By the time he returned home, in 1862, his reputation was assured and his place in scientific history unrivalled, with the exception of Darwin himself. Darwin had been the first to suggest seriously that species evolve and change. Wallace had arrived at the similar conclusion independently, and was the first to write up such a theory. In 1858, the Linnean Society in London discussed a paper of his, called “On the Tendency of Varieties to Depart Indefinitely From the Original Type”. It was based on the novel idea of speciation and change. He sent his text to Darwin from New Guinea, where he was still gathering specimens at a prodigious rate. But Darwin was the first to publish a book about it, On the Origin of Species, which came out a year later, in 1859. History gives credit to the older man—he was already at university when Wallace was born—but really they were both responsible, rather like Newton and Leibnitz with the calculus.

However—and this is perhaps the most astonishing aspect of the controversy—they were both anticipated by an amateur researcher who suggested something similar to evolutionary theory in 1844. An anonymous author published a book called Vestiges of the Natural History of Creation. This presented the explosive idea that natural history, then called “transmutation”, was about change and not the fixed species map which conventional Christian theory said was ordained by God and described in Chapter One of the Book of Genesis. The half-witted “woke” establishment of the day, led by the pious Anglican hierarchy, called the book “vile” and tried to “cancel” it. But it was wildly popular. Prince Albert read it to Queen Victoria, while Disraeli and Gladstone also studied it, as did Schopenhauer and T.H. Huxley. But who wrote it?

It transpired, decades later, that the author was another Scot who was fortunate enough to have lived before the infantilization of his country by authoritarian life-haters.

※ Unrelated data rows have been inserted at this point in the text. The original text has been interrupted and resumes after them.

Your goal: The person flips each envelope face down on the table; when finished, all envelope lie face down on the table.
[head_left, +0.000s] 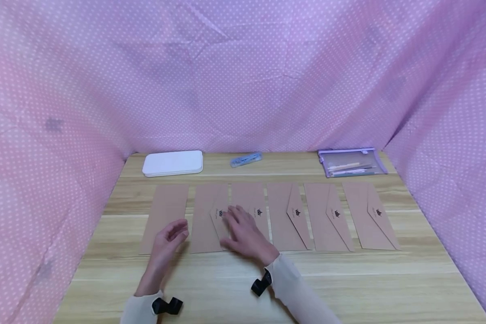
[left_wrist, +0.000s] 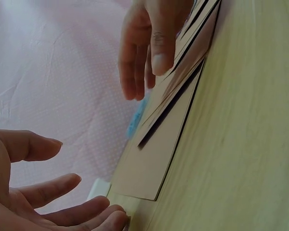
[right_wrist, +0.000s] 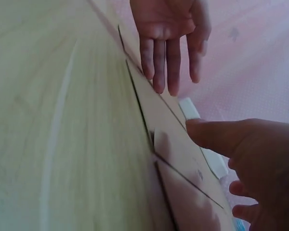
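Observation:
Several brown kraft envelopes lie side by side in a row on the table. The leftmost envelope [head_left: 166,202] shows a plain face, while the others carry a slanted flap with a small black crown print. My left hand [head_left: 168,243] hovers by the lower right part of that plain envelope, fingers loosely bent and holding nothing. Over the second envelope [head_left: 204,216] and the third envelope [head_left: 245,193] is my right hand [head_left: 245,234], palm down with fingers spread. Whether its fingertips touch the paper I cannot tell. Both hands look empty in the wrist views, thumbs apart from the fingers.
Along the back of the wooden table [head_left: 348,288] are a white flat case [head_left: 173,163], a small blue item [head_left: 246,159] and a purple-edged clear zip pouch [head_left: 351,163] with pens inside. Pink dotted cloth [head_left: 243,81] hangs behind and at both sides.

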### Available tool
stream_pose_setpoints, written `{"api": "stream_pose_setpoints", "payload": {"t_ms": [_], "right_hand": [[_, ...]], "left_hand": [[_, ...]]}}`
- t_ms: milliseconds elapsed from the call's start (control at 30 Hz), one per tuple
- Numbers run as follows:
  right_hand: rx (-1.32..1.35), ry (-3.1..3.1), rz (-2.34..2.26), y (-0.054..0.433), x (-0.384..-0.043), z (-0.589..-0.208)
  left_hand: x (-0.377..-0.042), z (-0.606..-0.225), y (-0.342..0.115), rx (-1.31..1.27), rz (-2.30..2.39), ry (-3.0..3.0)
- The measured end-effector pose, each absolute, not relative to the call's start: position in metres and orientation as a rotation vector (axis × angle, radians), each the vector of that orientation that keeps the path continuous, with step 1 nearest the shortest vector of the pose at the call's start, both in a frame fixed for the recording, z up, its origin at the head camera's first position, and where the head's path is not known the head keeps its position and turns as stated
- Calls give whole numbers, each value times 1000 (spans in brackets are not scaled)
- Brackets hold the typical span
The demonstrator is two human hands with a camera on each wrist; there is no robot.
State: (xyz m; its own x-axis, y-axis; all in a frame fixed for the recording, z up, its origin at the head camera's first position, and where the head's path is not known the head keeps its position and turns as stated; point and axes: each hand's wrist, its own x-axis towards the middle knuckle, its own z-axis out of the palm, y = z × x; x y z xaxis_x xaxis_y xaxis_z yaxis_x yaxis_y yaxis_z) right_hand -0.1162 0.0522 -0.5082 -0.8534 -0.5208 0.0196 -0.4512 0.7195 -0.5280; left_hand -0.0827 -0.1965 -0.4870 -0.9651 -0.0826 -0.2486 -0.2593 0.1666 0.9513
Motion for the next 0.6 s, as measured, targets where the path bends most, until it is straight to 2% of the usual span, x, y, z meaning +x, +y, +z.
{"api": "stream_pose_setpoints", "payload": {"t_ms": [300, 600], "right_hand": [[-929, 2796, -539, 55, -116, -518], [-924, 2807, -476, 54, -116, -517]], "left_hand": [[-81, -491, -192, -363, 2019, 2158], [-77, -492, -196, -292, 2412, 1752]]}}
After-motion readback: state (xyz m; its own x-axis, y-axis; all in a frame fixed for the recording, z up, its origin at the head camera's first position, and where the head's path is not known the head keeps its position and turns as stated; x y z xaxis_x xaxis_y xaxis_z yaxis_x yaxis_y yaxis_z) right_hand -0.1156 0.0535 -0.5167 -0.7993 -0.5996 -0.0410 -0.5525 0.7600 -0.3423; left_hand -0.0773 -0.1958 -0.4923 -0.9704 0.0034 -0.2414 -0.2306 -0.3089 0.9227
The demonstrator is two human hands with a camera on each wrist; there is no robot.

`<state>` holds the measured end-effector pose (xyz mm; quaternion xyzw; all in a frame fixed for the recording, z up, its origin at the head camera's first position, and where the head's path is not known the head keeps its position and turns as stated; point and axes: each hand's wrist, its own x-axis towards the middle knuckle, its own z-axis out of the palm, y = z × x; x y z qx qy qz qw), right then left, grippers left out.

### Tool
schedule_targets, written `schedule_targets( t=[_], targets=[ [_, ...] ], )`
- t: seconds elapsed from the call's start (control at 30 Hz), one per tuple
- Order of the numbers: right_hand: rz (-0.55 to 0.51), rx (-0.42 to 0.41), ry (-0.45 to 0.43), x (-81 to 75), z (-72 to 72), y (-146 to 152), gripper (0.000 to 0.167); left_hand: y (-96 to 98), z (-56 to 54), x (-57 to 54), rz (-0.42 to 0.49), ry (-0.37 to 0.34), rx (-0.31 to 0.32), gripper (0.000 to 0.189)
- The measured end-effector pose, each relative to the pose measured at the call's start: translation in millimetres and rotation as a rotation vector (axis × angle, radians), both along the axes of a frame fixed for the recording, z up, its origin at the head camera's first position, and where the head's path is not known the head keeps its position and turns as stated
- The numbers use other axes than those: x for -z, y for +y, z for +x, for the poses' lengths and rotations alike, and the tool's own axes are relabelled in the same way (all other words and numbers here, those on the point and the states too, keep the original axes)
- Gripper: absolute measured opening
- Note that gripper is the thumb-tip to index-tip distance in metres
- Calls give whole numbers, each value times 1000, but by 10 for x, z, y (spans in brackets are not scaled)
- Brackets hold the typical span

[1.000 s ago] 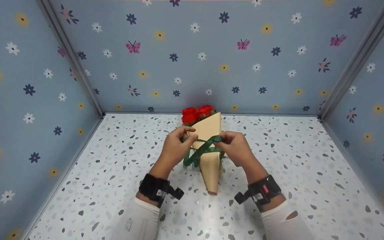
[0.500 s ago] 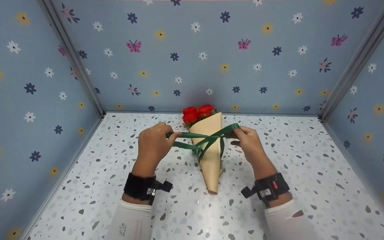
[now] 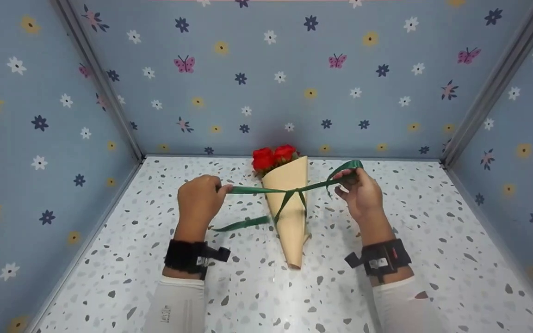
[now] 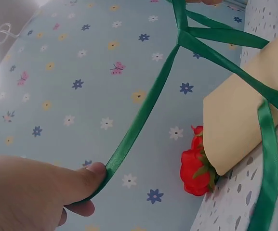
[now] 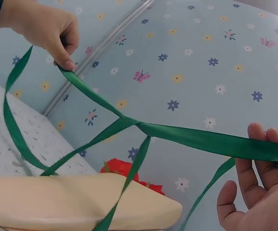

Robert Chambers was born in Peebles where his father was a weaver. After the weaving trade collapsed due to mechanisation, the teenaged Robert and his brother betook themselves to Edinburgh where they sold Bibles in the street. They needed no “new business start-up support” or other institutional nappy-changing because they had energy, initiative and interest in life.

Chambers wrote a book of local folk-lore which attracted the attention of Sir Water Scott. Within a decade, the brothers had published Chambers Encyclopaedia. W. & R. Chambers grew to be one of the most successful publishing houses in nineteenth century Britain.

Robert was a self-taught scientist and Vestiges was not a crank production. It was more of a “kite”. He put it forth as an “essay” (i.e. in the true sense, as a test effort), writing in the second edition: “I said to myself: Let this book go forth to be received as truth, or to provoke others to a controversy which may result in establishing or overthrowing it…”

That is the spirit of free debate which “a modern Sco’land” is terrified of since it threatens the power, and therefore financial interests, of the corrupt political bed-wetters in Holyrood, and all their fawning shrimp-brained imitators in the bureaucracy. The story of Wallace’s life makes a good antidote to all of that. I wonder how many of our Cabinet of Curiosities have even heard of him?